* [YOUR INSTRUCTIONS]: Write out, word for word, the part of the listing below that opens with the line containing "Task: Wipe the" and closes with the line containing "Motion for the", keeping both of those lines and adding no others.

------------------------------------

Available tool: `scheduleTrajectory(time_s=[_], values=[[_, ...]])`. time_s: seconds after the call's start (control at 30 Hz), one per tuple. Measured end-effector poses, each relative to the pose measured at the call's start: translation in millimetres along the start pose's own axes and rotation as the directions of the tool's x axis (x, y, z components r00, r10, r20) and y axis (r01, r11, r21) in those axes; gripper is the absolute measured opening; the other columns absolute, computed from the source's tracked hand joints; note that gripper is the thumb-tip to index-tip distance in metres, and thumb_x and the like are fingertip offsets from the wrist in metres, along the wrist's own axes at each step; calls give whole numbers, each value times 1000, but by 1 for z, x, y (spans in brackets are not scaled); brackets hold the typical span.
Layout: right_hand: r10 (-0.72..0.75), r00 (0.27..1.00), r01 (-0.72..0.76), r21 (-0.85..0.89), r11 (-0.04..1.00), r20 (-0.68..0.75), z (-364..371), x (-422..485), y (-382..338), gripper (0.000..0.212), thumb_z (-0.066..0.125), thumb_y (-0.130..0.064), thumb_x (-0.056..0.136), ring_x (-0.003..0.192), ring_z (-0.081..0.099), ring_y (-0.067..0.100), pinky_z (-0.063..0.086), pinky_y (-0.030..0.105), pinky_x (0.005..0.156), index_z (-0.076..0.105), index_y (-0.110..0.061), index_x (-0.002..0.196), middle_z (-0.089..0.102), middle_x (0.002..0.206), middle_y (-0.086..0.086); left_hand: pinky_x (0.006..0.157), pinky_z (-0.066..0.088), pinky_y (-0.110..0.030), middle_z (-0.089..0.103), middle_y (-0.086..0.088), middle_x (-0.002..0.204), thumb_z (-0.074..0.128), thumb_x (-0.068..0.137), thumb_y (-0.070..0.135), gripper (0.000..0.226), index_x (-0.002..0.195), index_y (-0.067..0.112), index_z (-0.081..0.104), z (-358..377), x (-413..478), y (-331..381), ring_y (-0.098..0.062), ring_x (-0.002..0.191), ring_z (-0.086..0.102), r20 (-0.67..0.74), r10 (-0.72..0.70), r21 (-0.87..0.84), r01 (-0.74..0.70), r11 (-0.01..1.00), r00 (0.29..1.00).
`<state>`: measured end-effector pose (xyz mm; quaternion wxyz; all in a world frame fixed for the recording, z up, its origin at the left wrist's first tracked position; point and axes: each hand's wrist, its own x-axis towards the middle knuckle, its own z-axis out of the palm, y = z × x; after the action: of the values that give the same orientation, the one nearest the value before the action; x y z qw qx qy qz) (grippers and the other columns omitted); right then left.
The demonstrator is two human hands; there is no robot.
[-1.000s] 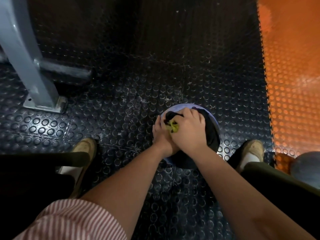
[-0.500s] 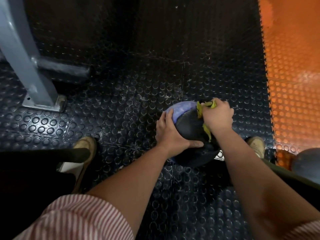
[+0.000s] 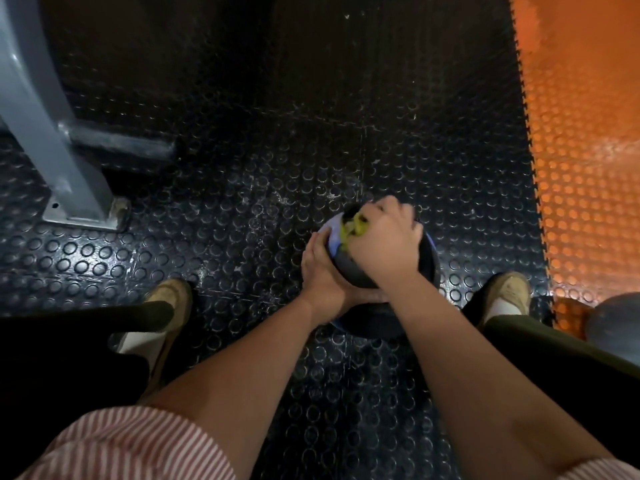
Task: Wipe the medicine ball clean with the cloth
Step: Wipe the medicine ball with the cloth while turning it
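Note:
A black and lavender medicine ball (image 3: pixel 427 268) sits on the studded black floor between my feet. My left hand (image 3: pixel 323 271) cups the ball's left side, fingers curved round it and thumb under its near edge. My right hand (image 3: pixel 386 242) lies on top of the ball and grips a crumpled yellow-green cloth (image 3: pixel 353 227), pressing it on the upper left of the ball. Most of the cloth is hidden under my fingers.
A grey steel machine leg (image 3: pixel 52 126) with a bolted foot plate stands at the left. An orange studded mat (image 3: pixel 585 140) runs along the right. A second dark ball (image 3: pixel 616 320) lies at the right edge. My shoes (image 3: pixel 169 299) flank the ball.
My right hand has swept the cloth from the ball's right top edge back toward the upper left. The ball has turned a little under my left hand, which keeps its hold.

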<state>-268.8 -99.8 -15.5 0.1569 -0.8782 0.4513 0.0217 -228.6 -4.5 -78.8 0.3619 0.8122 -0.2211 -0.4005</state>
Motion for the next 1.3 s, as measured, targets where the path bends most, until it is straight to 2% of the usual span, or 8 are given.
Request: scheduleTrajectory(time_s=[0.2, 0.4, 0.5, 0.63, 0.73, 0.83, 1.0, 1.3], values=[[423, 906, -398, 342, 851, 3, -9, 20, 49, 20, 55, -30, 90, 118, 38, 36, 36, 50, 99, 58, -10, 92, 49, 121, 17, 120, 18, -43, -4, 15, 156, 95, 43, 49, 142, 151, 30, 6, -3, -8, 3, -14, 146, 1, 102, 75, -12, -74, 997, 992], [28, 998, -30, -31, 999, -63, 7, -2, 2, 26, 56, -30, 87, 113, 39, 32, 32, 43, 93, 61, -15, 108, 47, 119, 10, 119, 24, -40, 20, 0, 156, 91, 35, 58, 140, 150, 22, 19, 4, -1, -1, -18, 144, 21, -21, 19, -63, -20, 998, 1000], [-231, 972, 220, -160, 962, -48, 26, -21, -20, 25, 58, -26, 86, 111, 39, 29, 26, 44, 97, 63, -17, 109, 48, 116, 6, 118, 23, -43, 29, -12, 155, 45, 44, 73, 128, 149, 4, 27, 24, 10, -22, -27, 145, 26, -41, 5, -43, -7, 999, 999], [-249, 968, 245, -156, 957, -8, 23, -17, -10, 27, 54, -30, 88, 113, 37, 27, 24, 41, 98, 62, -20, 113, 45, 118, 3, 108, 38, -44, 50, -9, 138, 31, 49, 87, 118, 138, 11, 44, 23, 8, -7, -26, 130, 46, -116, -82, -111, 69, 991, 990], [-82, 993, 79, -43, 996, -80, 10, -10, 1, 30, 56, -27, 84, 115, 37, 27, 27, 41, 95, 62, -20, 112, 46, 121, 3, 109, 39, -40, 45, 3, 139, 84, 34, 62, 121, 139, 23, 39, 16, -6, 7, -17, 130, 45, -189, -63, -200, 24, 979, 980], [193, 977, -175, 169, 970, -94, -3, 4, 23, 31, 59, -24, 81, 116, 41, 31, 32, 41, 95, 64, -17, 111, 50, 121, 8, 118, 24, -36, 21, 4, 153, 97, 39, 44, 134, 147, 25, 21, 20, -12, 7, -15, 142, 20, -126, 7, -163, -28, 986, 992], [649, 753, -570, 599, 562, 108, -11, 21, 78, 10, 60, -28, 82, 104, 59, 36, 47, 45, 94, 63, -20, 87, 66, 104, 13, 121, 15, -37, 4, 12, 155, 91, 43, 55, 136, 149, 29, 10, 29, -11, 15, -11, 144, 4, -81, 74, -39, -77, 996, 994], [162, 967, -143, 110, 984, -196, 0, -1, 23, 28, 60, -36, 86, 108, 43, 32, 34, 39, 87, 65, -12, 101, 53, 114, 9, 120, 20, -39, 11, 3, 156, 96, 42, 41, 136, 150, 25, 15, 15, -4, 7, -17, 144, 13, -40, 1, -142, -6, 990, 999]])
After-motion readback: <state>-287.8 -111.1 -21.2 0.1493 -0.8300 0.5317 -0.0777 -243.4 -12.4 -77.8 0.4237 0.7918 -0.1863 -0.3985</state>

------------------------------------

* [OUTPUT]:
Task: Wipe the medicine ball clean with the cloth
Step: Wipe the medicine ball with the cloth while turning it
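Note:
A black and lavender medicine ball (image 3: pixel 427 268) sits on the studded black floor between my feet. My left hand (image 3: pixel 323 271) cups the ball's left side, fingers curved round it and thumb under its near edge. My right hand (image 3: pixel 386 242) lies on top of the ball and grips a crumpled yellow-green cloth (image 3: pixel 353 227), pressing it on the upper left of the ball. Most of the cloth is hidden under my fingers.
A grey steel machine leg (image 3: pixel 52 126) with a bolted foot plate stands at the left. An orange studded mat (image 3: pixel 585 140) runs along the right. A second dark ball (image 3: pixel 616 320) lies at the right edge. My shoes (image 3: pixel 169 299) flank the ball.
My right hand has swept the cloth from the ball's right top edge back toward the upper left. The ball has turned a little under my left hand, which keeps its hold.
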
<state>-268.8 -99.8 -15.5 0.1569 -0.8782 0.4513 0.0217 -228.6 -4.5 -78.8 0.3619 0.8122 -0.2211 -0.4005</state>
Motion for the next 1.3 s, as measured, targets where the path bends most, until it is straight to 2% of the usual span, or 8 are given.

The answer given is complete.